Retransmission en direct du procès Sankara : « Il n’appartient pas au Parquet militaire d’apprécier »

Le comité d’organisation du procès du dossier Thomas Sankara a présenté les conditions d’accès des journalistes et du public ce jeudi 7 octobre 2021 à Ouagadougou. Entres autres conditions, il y a la présentation du badge pour les journalistes, le respect des mesures barrières établies pour lutter contre la propagation du coronavirus. 

Le procès des personnes mises en accusation dans l’affaire de l’assassinat du président Thomas Sankara et de ces douze compagnons s’ouvrent le lundi 11 octobre 2021. Le comité d’organisation a présenté les conditions d’accès à la salle d’audience ce jeudi 7 octobre 2021.

Cette audience de la chambre de 1re instance du  tribunal militaire a été délocalisée  dans la salle des banquets de Ouaga 2000, selon le comité d’organisation. Il  est public et s’ouvre à partir de 9h.

Le  magistrat Capitaine Traoré Polycarpe, a affirmé que  pour le cas de la presse, la préoccupation majeure concerne la couverture audiovisuelle du procès. Selon lui, les téléphones et appareils électroniques ne sont pas autorisés, comme pendant la couverture du procès du putsch manqué de 2015.

« Le parquet militaire rappelle que l’article 314-5 du code de procédure pénale interdit tout appareil d’enregistrement ou de diffusion sonore, de caméra de télévision, de cinéma et d’appareil photographique ou similaire. Exceptionnellement le président de la chambre sur réquisition du procureur général peut autoriser l’emploi d’un des moyens ci-dessous », a-t-il déclaré.

Le magistrat Capitaine Traoré Polycarpe, les téléphones et appareils électronique ne sont pas autorisés.

Il est à noter qu’il est  permis à la presse de faire des prises d’images 15 minutes avant le début de l’audience. Le franchissement des barrières et l’accès à la salle d’audience  seront  conditionnés par la présentation de badges pour les détenteurs de badges et de la CNIB pour le public.

« Les pagnes, t-shirts, foulards, casquettes, banderoles, pancartes d’un des accusés, d’une victime ou d’une partie au procès sera interdit. Même au-delà de nos barrières, à proximité de nos barrières on ne veut pas voir des gens avec des tenues qui portent les effigies des personnes mises en cause dans le procès », a détaillé le Capitaine Coulibaly Souleymane.

Dans le but d’assurer le respect des mesures barrières établies pour la lutte contre le covid-19, le comité d’organisation a invité  l’ensemble du public intéressé au respect strict de ces  mesures. « Il s’agira entre autres de respecter le port obligatoire du masque à l’intérieur de la salle et de respecter les mesures de distanciation qui auraient été établies », a annoncé le lieutenant médecin Ganamé Lamine.
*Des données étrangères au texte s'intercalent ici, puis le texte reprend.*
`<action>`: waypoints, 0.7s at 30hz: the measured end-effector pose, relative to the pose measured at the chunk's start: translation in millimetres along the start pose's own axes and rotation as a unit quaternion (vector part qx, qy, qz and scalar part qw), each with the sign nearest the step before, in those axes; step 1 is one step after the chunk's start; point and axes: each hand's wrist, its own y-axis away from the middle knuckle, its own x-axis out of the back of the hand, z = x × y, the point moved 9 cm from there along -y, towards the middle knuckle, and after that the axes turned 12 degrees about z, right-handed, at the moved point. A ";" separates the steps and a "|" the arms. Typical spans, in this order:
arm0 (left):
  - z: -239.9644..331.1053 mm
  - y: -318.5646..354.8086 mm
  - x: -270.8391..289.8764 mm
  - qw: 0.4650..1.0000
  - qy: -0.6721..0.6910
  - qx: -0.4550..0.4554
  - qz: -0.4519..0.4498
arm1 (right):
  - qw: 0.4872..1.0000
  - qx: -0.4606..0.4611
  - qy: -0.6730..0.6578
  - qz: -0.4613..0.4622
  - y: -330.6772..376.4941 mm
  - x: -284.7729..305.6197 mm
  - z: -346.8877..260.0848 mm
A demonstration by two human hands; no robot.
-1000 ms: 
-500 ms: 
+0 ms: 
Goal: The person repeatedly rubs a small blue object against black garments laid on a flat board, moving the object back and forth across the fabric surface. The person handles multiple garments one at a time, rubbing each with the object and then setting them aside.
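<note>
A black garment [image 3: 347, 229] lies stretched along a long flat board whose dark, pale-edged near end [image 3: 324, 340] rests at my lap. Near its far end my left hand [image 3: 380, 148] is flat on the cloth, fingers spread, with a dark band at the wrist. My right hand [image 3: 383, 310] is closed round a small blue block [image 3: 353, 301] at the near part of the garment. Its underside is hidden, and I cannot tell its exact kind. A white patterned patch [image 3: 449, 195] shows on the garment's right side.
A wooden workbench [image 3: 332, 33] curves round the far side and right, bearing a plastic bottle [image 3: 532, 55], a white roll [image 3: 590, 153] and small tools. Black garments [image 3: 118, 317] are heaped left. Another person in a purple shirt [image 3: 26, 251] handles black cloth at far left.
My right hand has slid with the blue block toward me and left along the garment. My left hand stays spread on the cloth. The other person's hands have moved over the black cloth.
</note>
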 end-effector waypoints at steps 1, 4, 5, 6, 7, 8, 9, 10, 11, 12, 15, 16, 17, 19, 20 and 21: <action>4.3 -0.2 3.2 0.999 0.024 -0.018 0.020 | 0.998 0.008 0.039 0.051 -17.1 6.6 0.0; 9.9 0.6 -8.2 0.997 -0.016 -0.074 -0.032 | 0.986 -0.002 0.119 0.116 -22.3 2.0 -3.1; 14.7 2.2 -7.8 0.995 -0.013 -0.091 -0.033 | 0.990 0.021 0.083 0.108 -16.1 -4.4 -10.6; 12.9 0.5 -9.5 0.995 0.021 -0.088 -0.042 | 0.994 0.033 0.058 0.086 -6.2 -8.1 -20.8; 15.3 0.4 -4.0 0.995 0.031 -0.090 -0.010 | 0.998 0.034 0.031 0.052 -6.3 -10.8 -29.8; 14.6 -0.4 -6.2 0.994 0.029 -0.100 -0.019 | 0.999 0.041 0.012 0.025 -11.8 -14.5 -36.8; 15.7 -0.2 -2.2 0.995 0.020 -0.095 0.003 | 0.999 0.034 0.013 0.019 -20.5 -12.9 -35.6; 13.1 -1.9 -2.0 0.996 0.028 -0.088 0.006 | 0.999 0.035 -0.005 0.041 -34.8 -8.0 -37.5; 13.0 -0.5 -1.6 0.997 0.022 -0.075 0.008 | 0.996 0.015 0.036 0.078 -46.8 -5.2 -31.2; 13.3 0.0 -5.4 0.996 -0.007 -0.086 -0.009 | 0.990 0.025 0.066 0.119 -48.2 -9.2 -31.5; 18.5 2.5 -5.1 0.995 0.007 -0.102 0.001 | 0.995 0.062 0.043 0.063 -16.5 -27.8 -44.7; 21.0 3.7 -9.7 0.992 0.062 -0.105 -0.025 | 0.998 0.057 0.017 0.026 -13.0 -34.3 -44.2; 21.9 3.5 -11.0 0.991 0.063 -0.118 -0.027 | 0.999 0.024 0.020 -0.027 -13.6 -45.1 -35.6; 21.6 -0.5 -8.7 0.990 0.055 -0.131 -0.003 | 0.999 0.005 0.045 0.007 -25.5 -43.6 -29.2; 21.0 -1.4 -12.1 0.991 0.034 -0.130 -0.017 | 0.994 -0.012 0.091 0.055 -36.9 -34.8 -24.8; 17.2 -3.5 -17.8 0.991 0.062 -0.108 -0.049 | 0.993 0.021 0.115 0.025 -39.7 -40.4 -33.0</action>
Le Lieutenant médecin Lamine Ganamé a invité le public intéressé au respect strict des  mesures.

En ce qui concerne la recommandation de certaines organisations de la société civile pour la retransmission du procès à la télévision et la radio nationale, le comité d’organisation a laissé entendre que le parquet militaire n’est pas le mieux  indiqué pour sa prise en compte.

« Pour la retransmission en direct du procès, il n’appartient pas au parquet militaire d’apprécier. Il serait souhaitable que vous adressez cette correspondance au président de la chambre », a suggéré  les conférenciers.

Il est à noter qu’il y aura des barrières  pour interdire l’accès à la zone.  Il y aura également des fouilles. Les conférenciers ont également précisé que la circulation dans cette zone sera perturbée.